**Task goal:** Retrieve each line that contains the word "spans" from the entries below.
━━ Source data ━━
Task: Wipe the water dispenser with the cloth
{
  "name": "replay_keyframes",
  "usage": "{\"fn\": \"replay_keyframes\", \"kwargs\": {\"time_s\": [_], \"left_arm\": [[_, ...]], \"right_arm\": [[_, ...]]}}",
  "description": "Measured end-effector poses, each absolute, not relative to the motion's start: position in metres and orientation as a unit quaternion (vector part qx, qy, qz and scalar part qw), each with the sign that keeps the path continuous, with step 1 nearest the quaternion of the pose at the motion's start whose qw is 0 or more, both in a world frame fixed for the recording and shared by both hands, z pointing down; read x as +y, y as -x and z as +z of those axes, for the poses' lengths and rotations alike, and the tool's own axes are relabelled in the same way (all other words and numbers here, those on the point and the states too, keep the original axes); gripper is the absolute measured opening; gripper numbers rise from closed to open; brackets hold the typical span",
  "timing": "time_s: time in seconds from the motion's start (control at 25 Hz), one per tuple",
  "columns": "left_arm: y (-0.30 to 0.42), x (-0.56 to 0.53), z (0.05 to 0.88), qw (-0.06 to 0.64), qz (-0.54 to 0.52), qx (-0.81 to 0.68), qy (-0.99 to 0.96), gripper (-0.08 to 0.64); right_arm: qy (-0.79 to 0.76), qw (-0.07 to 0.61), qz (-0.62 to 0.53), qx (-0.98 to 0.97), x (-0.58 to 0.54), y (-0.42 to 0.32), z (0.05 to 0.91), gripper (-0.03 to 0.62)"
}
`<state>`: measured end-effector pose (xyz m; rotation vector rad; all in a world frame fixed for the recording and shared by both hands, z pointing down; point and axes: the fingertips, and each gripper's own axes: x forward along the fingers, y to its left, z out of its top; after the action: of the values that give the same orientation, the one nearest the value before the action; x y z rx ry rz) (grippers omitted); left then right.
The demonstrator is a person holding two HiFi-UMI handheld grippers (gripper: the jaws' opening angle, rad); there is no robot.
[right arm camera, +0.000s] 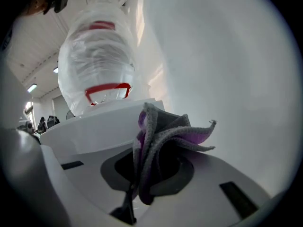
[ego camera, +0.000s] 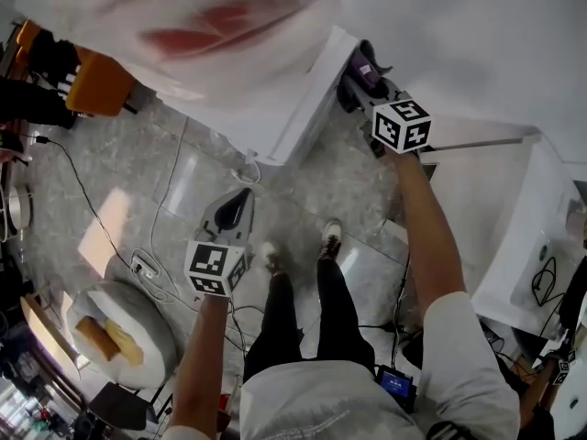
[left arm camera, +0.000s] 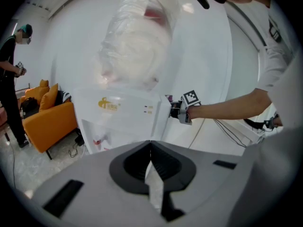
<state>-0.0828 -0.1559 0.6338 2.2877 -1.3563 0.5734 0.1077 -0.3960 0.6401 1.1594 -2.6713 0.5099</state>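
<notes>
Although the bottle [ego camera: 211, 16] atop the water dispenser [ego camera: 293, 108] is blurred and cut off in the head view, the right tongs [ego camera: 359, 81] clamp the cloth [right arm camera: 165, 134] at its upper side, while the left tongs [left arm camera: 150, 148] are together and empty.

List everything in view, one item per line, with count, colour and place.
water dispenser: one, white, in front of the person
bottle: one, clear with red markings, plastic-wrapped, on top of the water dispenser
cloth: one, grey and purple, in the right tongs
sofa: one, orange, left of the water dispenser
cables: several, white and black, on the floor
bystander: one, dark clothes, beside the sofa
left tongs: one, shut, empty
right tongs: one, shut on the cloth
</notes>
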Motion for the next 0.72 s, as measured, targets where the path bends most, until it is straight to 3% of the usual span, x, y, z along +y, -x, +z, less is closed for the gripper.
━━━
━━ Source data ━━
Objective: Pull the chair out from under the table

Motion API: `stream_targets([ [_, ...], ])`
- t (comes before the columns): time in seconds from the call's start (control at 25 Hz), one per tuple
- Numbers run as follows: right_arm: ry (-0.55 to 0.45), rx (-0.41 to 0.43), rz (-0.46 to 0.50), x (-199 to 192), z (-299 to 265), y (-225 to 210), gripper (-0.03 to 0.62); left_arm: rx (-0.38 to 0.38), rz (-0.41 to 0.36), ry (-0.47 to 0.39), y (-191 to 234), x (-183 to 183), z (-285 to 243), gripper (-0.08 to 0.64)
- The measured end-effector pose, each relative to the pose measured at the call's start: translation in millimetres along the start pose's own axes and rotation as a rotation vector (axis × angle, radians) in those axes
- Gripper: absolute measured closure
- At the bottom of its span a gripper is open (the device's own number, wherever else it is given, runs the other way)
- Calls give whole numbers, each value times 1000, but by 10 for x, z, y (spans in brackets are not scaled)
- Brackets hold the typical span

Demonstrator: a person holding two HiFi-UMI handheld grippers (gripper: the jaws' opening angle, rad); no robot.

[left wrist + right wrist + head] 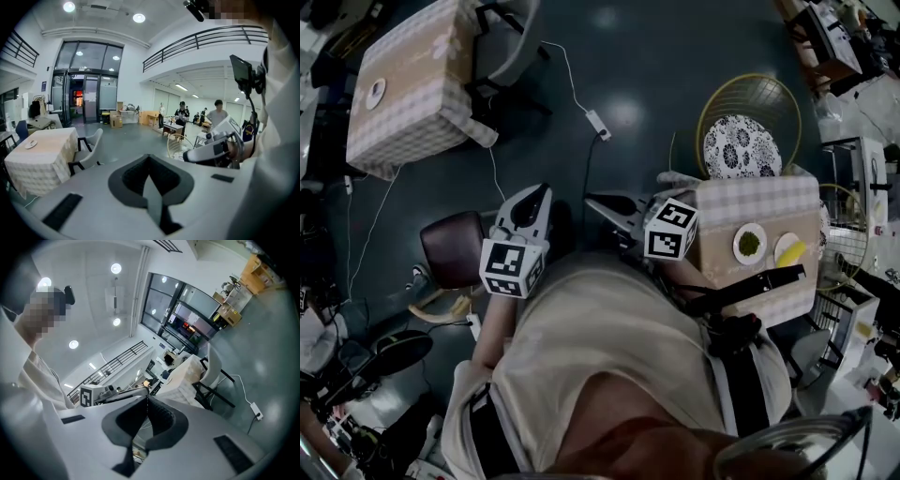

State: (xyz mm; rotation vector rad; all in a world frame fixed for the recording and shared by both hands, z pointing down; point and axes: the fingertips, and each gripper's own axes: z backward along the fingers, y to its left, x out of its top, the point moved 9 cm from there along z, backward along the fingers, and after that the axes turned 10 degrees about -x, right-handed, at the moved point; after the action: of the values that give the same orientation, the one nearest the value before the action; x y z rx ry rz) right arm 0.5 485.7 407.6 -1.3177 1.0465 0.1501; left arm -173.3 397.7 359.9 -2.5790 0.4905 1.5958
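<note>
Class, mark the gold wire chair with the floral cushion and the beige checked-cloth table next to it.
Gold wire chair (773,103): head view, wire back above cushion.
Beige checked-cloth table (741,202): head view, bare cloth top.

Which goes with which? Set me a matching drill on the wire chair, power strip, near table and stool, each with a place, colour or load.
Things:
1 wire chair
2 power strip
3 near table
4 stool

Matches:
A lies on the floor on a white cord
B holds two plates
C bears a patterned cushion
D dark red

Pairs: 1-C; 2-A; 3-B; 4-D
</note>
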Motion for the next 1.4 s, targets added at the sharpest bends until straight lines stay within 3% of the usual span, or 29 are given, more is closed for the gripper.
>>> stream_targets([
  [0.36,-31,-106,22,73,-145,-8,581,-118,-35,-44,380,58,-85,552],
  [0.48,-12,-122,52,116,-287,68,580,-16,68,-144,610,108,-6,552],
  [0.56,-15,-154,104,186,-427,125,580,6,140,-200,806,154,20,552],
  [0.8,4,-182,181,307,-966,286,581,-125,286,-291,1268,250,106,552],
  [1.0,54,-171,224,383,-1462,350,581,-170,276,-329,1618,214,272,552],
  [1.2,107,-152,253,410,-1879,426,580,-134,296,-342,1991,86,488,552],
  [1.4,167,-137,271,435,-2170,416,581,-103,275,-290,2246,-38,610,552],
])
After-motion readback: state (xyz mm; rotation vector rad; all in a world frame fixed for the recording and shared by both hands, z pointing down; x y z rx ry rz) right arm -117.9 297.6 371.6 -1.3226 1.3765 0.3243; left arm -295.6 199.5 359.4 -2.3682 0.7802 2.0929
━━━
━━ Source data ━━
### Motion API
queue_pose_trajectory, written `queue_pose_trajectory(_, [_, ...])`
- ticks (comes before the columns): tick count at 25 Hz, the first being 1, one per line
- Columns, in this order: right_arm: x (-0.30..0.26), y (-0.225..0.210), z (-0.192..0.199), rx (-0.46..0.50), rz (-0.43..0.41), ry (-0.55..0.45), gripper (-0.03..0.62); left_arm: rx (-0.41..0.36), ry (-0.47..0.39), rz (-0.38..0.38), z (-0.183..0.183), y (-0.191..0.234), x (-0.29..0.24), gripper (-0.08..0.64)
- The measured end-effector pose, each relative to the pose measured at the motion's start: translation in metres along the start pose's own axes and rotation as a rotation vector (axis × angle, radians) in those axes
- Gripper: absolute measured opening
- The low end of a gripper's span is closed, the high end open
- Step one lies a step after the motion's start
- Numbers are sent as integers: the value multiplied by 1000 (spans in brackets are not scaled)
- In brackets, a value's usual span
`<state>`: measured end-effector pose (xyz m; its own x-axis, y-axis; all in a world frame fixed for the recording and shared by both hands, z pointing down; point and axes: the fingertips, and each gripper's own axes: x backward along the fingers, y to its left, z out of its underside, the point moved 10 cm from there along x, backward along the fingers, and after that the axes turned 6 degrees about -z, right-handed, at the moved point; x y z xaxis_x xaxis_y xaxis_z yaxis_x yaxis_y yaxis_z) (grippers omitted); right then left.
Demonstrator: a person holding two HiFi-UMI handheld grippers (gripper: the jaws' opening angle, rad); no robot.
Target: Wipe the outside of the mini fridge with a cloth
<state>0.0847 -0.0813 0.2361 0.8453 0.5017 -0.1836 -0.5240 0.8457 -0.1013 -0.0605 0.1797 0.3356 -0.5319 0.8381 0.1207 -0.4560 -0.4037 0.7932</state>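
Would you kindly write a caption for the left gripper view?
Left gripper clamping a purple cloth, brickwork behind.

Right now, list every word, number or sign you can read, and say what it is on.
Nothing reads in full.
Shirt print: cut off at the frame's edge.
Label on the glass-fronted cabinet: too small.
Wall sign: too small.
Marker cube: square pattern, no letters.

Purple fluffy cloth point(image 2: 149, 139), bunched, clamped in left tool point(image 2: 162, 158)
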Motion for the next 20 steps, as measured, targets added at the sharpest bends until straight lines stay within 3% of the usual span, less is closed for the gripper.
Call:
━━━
**Answer area:**
- Calls give whole numbers, each value times 1000, but by 10 for x, z, y (spans in brackets are not scaled)
- Numbers are sent as integers: the value multiplied by 1000 (spans in brackets are not scaled)

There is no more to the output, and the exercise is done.